WHAT YOU NEED TO DO >> Exactly the lines below, starting with the one containing "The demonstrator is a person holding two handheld" and going on through the one containing "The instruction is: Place", must be reproduced, both ends included, and no pictures with them.

MATERIAL PROVIDED >>
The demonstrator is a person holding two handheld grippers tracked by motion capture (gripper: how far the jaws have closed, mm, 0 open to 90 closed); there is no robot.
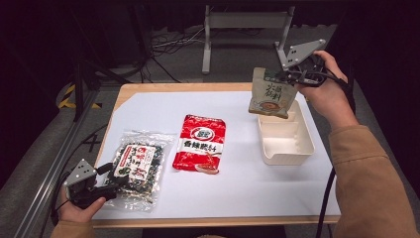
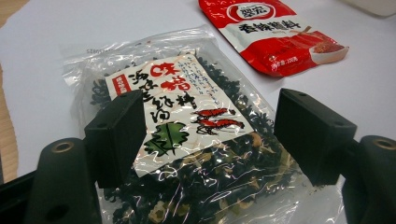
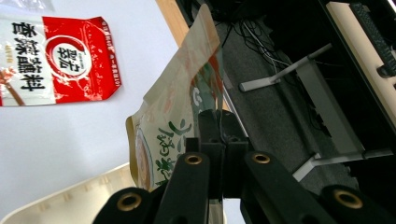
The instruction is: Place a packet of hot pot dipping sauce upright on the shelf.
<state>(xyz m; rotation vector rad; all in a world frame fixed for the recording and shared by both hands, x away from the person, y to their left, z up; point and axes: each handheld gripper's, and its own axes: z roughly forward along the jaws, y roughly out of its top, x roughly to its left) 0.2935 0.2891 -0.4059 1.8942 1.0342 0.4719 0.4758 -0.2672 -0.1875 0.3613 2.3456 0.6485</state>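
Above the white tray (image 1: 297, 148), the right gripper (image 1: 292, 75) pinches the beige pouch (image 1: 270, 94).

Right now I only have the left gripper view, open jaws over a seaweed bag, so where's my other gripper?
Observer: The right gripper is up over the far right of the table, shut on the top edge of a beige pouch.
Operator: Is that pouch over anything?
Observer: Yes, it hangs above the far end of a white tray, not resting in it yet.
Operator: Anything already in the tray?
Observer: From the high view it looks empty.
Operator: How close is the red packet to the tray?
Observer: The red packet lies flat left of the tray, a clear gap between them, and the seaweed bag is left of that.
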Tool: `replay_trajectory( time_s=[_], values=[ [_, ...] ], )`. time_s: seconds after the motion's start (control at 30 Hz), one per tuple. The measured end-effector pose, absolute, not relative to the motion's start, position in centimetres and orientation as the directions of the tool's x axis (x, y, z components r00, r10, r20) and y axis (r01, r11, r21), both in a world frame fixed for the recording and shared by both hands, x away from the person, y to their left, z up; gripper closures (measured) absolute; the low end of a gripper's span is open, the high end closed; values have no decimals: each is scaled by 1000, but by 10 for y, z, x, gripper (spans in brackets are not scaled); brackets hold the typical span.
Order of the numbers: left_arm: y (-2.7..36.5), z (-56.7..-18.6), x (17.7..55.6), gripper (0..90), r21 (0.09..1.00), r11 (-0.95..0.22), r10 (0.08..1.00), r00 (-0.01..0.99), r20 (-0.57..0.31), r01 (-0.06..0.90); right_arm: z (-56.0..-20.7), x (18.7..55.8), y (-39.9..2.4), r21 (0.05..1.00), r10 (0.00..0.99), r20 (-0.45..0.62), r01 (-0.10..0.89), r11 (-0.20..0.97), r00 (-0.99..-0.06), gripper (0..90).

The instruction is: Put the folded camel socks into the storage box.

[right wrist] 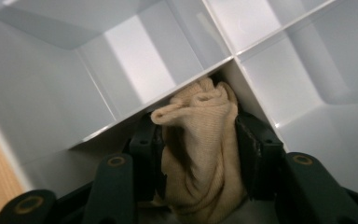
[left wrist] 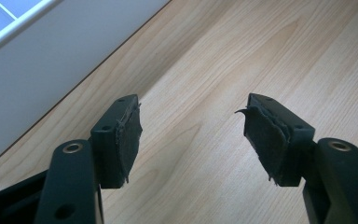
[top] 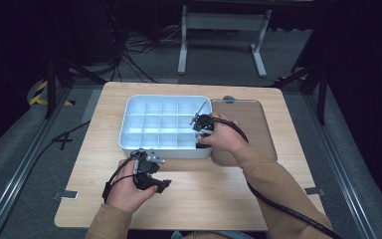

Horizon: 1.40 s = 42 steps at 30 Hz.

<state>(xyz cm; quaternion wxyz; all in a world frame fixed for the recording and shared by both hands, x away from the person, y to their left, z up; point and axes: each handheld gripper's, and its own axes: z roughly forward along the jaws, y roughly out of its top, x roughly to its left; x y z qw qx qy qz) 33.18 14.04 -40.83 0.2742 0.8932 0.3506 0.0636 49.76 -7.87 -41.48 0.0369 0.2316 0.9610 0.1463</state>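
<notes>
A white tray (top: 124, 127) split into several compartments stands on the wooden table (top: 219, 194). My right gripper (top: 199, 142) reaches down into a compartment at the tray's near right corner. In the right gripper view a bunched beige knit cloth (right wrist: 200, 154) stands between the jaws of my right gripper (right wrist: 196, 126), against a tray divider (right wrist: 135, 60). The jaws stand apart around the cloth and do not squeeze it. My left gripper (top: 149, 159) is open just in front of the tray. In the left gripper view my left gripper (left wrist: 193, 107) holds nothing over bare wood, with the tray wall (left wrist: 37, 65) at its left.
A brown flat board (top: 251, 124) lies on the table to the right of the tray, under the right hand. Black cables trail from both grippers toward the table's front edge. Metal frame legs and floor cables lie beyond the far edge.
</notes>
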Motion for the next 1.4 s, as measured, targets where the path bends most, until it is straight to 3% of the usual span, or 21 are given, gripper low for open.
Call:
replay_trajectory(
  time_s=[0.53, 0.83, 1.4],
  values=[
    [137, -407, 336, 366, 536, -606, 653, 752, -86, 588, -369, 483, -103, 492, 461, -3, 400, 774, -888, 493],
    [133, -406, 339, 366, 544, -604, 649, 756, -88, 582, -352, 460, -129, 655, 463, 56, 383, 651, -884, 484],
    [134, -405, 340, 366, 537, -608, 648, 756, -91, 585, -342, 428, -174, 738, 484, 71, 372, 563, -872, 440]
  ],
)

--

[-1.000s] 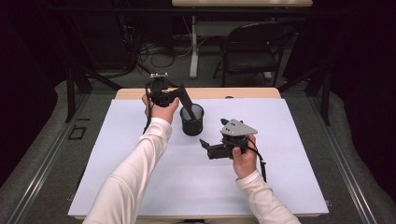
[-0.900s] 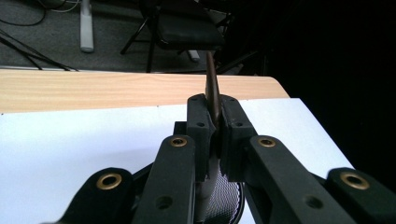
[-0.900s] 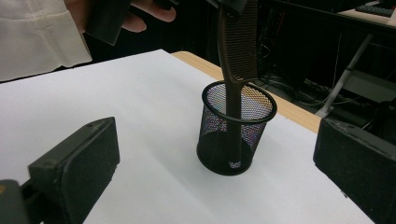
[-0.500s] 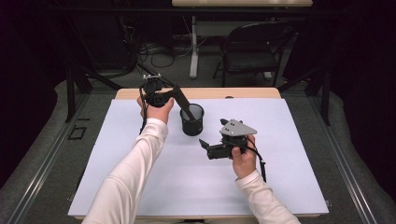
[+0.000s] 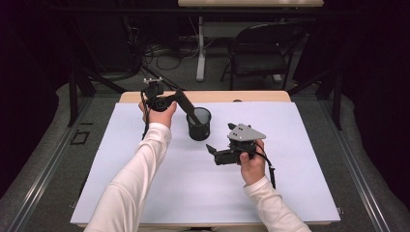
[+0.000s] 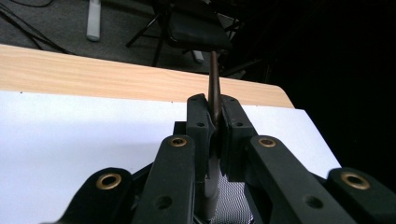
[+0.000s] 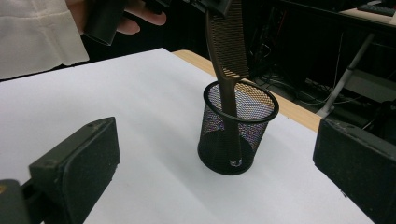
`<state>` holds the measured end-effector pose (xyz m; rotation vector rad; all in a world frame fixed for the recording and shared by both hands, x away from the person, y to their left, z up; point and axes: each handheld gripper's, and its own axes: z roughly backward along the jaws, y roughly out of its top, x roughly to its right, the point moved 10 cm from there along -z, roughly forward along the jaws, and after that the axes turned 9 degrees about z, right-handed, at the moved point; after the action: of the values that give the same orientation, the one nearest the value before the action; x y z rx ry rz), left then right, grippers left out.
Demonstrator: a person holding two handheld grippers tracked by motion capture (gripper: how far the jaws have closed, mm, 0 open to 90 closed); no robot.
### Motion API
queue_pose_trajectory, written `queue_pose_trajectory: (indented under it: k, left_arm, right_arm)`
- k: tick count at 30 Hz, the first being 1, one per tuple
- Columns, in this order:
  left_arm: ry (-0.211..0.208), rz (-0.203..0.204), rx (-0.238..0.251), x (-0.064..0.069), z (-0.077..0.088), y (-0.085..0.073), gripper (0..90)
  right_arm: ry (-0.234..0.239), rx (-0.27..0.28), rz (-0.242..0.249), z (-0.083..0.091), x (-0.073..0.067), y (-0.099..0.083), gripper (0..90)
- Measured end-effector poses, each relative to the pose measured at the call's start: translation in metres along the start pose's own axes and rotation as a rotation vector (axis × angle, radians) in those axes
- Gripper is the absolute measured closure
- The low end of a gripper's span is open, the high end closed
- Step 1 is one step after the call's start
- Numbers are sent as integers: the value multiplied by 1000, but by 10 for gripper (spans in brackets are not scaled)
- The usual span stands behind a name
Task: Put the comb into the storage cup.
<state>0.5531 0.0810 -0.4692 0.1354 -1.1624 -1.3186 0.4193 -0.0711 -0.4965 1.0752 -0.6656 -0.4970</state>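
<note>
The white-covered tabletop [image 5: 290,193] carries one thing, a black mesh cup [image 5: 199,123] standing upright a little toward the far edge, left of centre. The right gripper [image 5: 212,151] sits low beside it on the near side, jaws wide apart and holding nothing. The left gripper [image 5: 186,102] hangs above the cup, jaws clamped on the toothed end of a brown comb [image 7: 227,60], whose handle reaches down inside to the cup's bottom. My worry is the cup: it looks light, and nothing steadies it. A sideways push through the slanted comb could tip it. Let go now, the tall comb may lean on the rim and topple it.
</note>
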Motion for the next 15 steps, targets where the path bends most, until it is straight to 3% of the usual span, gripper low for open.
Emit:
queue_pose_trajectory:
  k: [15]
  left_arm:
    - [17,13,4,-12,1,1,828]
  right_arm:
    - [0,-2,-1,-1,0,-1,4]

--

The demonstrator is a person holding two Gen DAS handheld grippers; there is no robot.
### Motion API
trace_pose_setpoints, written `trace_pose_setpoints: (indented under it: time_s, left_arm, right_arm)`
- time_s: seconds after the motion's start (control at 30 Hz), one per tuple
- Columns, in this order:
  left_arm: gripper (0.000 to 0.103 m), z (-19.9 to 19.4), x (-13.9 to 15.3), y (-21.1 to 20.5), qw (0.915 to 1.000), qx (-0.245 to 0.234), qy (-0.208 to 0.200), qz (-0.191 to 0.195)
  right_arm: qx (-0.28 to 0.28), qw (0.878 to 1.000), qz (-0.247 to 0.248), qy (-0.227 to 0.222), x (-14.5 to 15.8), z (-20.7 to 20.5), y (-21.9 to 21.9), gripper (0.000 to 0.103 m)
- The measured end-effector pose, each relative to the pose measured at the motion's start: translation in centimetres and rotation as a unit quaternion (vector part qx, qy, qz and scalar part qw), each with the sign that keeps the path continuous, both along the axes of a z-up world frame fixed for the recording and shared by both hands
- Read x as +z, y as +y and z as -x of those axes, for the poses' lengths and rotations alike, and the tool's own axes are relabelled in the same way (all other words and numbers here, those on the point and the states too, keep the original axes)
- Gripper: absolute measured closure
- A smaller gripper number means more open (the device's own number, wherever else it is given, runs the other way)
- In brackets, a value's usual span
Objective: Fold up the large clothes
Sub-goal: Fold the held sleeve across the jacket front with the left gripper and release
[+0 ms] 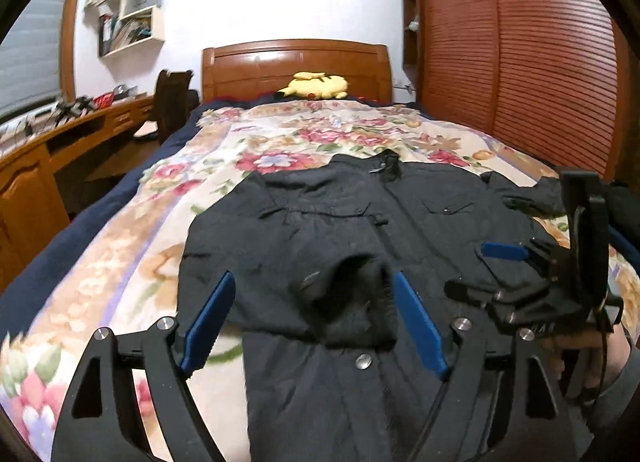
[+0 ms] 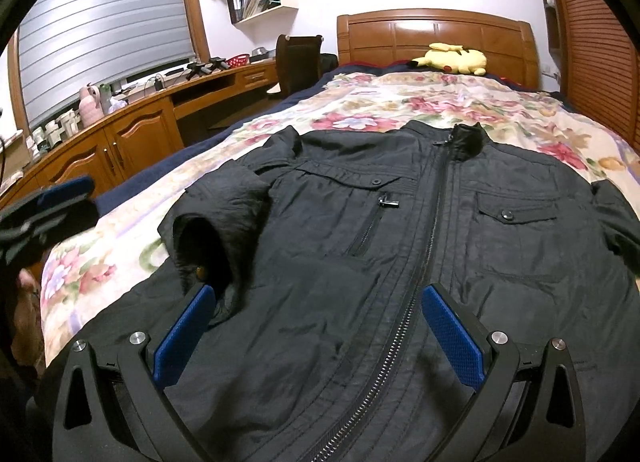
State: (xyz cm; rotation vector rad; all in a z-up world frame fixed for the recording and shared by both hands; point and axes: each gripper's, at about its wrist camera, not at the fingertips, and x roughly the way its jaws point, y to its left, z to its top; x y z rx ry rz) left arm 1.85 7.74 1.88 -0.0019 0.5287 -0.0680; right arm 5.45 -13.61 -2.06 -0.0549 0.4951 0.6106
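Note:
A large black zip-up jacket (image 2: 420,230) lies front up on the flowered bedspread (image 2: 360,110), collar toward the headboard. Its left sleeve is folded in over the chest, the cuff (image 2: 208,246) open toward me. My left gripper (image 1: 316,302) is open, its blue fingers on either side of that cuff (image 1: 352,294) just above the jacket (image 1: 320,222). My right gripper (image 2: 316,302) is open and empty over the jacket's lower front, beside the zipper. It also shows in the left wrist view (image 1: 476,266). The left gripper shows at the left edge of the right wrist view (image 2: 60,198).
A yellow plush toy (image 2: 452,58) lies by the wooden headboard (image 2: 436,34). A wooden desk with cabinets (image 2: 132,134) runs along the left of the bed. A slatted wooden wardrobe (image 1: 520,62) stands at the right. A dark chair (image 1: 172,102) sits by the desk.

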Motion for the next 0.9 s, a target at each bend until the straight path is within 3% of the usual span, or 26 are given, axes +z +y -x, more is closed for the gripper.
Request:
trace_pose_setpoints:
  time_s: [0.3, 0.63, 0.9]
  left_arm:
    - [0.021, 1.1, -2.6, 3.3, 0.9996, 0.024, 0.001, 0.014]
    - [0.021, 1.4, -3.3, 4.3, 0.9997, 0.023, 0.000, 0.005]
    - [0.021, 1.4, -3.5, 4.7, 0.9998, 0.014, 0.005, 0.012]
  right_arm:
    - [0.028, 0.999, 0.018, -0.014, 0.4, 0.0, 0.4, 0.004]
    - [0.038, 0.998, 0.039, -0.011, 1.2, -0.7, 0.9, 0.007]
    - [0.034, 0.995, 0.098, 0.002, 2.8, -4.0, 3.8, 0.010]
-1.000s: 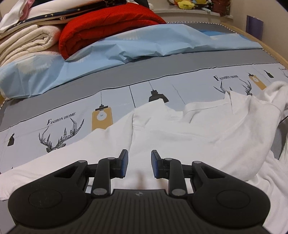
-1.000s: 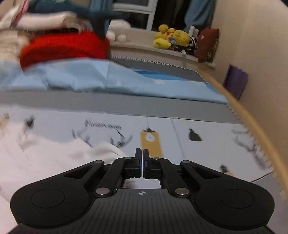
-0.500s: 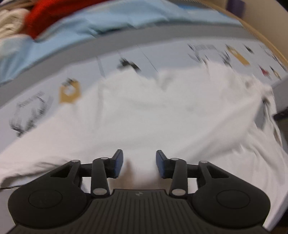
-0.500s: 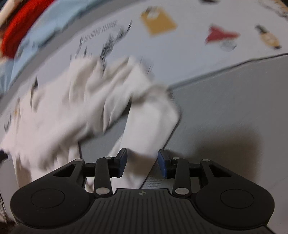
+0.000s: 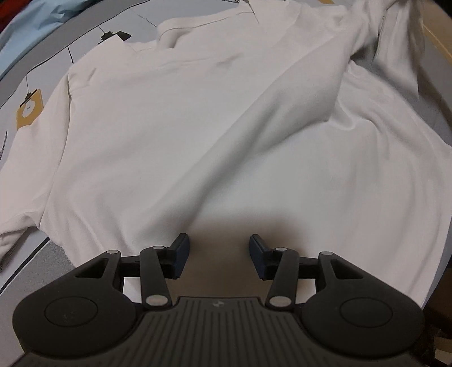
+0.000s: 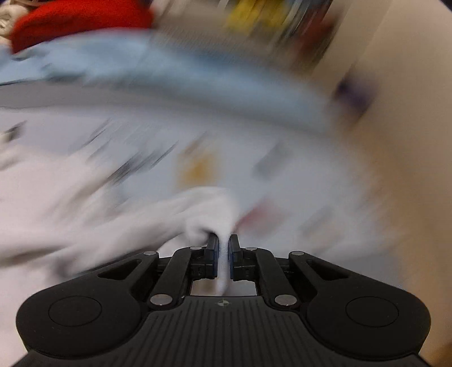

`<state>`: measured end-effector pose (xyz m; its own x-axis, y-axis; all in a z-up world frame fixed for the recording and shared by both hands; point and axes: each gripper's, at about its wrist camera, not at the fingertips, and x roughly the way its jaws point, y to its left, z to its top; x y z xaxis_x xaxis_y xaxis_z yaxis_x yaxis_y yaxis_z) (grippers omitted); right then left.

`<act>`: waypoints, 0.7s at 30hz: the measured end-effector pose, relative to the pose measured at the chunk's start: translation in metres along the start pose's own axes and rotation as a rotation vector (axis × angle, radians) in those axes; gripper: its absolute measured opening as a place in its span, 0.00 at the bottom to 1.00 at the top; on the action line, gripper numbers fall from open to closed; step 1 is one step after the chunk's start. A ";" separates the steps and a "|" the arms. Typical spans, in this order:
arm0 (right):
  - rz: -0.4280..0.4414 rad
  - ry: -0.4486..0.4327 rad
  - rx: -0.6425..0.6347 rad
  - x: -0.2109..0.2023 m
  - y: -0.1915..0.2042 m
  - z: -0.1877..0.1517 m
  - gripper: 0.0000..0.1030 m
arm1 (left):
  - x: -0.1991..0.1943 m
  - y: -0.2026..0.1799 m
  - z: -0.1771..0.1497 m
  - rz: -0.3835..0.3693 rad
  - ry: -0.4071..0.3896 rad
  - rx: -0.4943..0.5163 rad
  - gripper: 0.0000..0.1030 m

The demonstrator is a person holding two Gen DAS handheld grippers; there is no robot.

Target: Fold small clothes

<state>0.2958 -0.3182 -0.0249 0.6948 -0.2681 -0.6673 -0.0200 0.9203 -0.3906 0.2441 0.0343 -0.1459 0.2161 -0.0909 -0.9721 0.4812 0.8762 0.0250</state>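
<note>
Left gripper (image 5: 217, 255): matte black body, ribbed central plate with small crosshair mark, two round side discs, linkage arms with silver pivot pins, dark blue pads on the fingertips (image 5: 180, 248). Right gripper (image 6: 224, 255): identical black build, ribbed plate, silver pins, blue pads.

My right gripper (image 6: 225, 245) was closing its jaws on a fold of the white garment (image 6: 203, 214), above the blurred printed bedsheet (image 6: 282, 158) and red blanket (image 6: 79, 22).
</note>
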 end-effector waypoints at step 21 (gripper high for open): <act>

SOLUTION FOR THIS EXERCISE >>
The demonstrator is a person holding two handheld grippers tracked by motion capture (gripper: how far the jaws have closed, mm, 0 open to 90 closed); there is no robot.
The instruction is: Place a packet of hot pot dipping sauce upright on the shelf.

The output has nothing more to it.